Moment For Technology

How to optimize tables with tens of millions of data

Posted on Dec. 2, 2022, 5:48 p.m. by 樊龍
Category: The back-end Tag: The back-end

Explain here first, a lot of people on the Internet said that ali provisions of 500w data will be divided into sub-database sub-table. In fact, the 500W is not defined, but depends on the configuration of MySQL and the hardware of the machine. MySQL loads table indexes into memory to improve performance. However, when the amount of table data reaches a certain level, the memory cannot store the indexes. If the indexes cannot be stored, disk I/O can only be performed, resulting in performance degradation.

Practical tuning

So here I have a table with 1000W of data, and so far there's only one primary key index

CREATE TABLE `user` (
  `id` int(10) NOT NULL AUTO_INCREMENT,
  `uname` varchar(20) DEFAULT NULL COMMENT 'account'.`pwd` varchar(20) DEFAULT NULL COMMENT 'password'.`addr` varchar(80) DEFAULT NULL COMMENT 'address'.`tel` varchar(20) DEFAULT NULL COMMENT 'phone'.`regtime` char(30) DEFAULT NULL COMMENT 'Registration Time'.`age` int(11) DEFAULT NULL COMMENT 'age',
  PRIMARY KEY (`id`))ENGINE=InnoDB AUTO_INCREMENT=10000003 DEFAULT CHARSET=utf8;
Copy the code

Query all in about 16s. It's pretty slow. Usually we have a background system, such as this is an e-commerce platform, this is the user table. Background management system, generally query the user information, do some operations, such as background directly add users ah, or delete users ah these operations.
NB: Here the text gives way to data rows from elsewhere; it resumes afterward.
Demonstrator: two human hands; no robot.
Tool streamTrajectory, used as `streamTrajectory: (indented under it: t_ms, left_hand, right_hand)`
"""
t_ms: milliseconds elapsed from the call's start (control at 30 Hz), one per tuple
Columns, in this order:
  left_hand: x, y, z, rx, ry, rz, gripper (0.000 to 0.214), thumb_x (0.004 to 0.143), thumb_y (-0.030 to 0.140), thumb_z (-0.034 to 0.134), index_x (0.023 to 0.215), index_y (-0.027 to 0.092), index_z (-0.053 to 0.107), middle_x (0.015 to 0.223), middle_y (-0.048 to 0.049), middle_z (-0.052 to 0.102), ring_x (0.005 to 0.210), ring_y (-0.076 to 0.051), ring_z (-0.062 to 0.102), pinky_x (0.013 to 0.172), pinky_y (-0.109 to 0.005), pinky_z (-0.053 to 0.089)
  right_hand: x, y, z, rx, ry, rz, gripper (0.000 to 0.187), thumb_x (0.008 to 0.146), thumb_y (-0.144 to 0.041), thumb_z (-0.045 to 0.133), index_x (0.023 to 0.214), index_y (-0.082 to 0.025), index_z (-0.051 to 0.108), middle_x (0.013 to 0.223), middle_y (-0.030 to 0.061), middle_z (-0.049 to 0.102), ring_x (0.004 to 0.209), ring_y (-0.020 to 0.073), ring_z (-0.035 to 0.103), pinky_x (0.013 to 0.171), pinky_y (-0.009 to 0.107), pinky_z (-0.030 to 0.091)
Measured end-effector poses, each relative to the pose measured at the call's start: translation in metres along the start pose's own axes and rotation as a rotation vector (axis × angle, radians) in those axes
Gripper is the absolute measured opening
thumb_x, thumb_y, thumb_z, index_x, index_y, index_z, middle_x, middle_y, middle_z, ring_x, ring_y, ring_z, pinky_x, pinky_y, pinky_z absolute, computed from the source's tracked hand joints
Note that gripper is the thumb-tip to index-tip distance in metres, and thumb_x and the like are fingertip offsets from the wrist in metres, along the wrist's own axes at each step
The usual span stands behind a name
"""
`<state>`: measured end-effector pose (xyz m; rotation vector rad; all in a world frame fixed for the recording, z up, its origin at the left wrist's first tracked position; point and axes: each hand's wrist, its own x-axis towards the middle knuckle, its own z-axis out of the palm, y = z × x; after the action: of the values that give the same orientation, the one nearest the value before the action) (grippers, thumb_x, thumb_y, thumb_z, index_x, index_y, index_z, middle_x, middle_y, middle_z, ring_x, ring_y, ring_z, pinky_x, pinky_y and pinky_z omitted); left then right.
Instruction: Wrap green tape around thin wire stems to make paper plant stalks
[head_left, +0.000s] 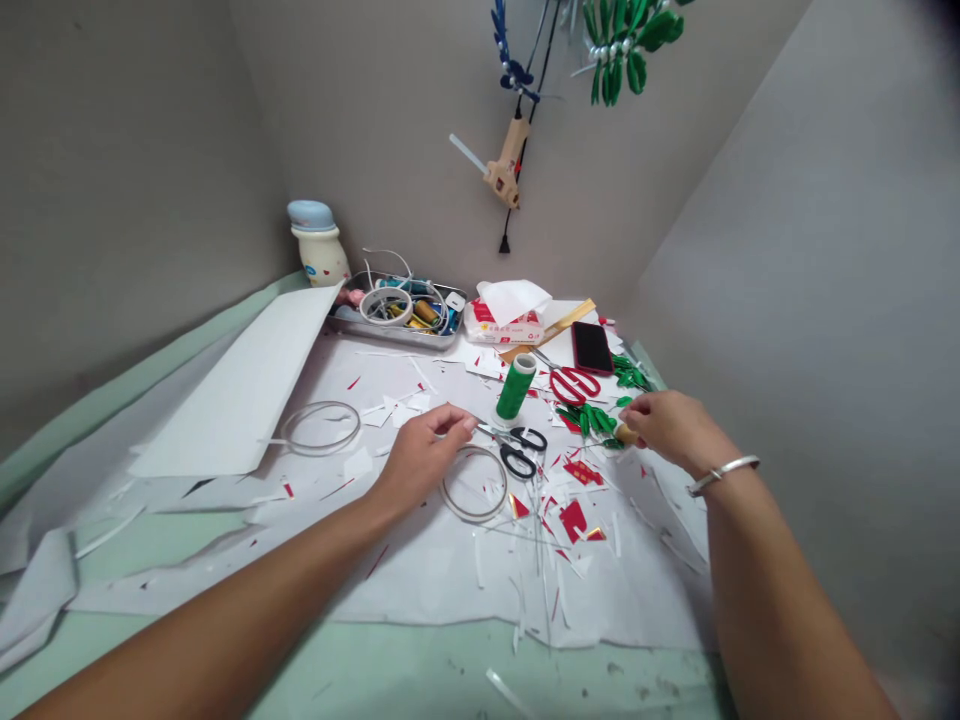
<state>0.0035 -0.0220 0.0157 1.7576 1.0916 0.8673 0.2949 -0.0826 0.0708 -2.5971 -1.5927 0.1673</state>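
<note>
My left hand [424,450] is closed in a pinch at the blade end of the black-handled scissors [517,460]; what is between its fingertips is too small to tell. Just below it lies a coil of pale wire [444,490]. My right hand [671,432] is closed on a small tan piece [627,434], whose kind I cannot make out. Beside that piece are bunches of shiny green leaves [592,420]. Between the hands, a spool of green thread [514,390] stands upright behind the scissors.
Red-handled scissors [574,385], a phone [592,348] and a tissue pack [504,322] lie at the back. A metal tray [405,335] holds tape and spools. White board [240,390] and another wire coil [322,428] are left. A glue gun [506,165] hangs above red scraps [574,520].
</note>
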Motion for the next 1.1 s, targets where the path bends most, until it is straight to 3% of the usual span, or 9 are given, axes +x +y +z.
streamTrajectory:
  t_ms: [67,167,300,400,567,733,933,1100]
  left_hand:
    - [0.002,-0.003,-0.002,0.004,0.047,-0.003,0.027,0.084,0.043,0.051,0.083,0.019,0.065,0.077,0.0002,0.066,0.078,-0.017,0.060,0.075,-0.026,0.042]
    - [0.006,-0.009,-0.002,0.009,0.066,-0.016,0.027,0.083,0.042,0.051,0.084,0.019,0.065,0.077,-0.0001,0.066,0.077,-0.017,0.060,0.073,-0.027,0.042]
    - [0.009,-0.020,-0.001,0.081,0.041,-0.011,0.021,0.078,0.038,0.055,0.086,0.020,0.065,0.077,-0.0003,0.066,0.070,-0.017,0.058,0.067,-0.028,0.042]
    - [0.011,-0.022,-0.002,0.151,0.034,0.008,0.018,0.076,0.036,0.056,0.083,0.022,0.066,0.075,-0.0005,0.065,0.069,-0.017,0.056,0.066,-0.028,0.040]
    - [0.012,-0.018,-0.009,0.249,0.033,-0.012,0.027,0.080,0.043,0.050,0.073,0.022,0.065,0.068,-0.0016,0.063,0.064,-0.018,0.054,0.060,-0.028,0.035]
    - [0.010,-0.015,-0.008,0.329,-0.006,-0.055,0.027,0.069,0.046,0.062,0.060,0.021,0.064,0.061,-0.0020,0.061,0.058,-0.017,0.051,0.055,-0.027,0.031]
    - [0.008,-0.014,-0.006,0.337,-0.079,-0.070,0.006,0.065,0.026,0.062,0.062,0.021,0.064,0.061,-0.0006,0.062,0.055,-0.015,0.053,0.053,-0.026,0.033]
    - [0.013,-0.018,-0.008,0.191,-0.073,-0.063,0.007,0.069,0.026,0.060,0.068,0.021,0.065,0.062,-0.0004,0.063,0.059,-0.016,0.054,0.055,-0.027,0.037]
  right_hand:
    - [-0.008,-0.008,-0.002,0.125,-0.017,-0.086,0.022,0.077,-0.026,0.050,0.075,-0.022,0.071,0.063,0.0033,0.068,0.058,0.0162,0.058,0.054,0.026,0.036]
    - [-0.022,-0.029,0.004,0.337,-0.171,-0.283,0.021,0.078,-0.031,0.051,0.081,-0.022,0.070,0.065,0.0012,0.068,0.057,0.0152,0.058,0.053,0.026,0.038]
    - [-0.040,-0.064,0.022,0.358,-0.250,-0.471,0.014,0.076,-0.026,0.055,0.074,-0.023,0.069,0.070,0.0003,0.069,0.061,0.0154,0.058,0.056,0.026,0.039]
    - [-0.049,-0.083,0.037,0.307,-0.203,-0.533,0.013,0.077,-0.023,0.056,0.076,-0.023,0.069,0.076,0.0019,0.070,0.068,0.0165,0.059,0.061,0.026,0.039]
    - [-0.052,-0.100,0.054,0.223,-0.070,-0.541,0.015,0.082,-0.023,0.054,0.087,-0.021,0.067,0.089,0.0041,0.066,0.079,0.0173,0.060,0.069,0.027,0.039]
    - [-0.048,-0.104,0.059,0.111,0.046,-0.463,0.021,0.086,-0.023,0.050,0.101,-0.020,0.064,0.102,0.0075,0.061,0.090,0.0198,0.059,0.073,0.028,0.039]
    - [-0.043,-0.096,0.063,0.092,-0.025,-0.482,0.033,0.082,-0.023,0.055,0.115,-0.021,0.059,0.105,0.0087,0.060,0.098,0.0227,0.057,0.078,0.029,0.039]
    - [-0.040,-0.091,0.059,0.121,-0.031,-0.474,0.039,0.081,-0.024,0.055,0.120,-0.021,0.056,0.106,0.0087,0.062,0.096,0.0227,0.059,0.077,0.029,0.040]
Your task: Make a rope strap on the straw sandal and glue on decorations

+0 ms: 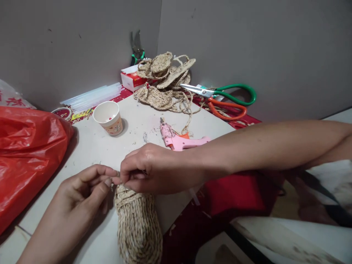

So there are two requirements, one for querying count and one for paging queries

Let's test the time for count and the time for paging queries, respectively

select * from user limit 1.10// When hardly usedselect * from user limit 1000000.10  //0.35s
select * from user limit 5000000.10  //1.7s
select * from user limit 9000000.10  //2.8s
select count(1) from user  //1.7s
Copy the code

As you can see from the query time above, if the query is a paging query, the later the data is queried, and the query count takes 1.7s. This is clearly not in line with our requirements. So, here we need to optimize. First let's try index optimization here

First look at the execution plan with only the primary key index:

alter table `user` add INDEX `sindex` (`uname`.`pwd`.`addr`.`tel`.`regtime`.`age`)
Copy the code

All -index; sindex = all-index;

The purpose of creating a federated index is to make conditional queries faster than full table queries

select * from user where uname='6.445329111484186' //3.5S (no joint index)select * from user where uname='6.445329111484186' //0.003S (with joint index)Copy the code

So that's the difference between a federated index and no index

This basically proves that full table queries, with or without indexes, are simply slow

Since the index result is no longer working, we have to find another solution. Now, as I said in my mysql interview, we can store count in a separate table

CREATE TABLE `attribute` (
  `id` int(11) NOT NULL.`formname` varchar(50) COLLATE utf8_bin NOT NULL COMMENT 'the name of the table'.`formcount` int(11) NOT NULL COMMENT 'Total table data',
  PRIMARY KEY (`id`))ENGINE=InnoDB DEFAULT CHARSET=utf8 COLLATE=utf8_bin;
Copy the code

In this case, the table does not look up all tables, but only one table, so when you build a table, you can build a hash

select formcount from attribute where formname='user'// When hardly usedCopy the code

So count is optimized. If there is a selection criterion above, you can create an index and filter through the index so that you don't have to read the count.

So, count is fine, but how does paging query optimization optimize? You can use subqueries here to optimize

select * from user where
id = (select id from user limit 9000000.1) limit 10 //1.7s
Copy the code

Actually the subquery this orthography, judge id, is to query by covering index. Efficiency will be greatly increased. However, my test is 1.7s. In the past, when the company optimizes this aspect, the query time is lower than this. You can also generate the data and test yourself

But if that's a lot of data, I would suggest that we go to ES or we do some default selection, and count can be listed separately

At this point, the optimization of a multi-million-level data paging query is complete.

Search
About
mo4tech.com (Moment For Technology) is a global community with thousands techies from across the global hang out!Passionate technologists, be it gadget freaks, tech enthusiasts, coders, technopreneurs, or CIOs, you would find them all here.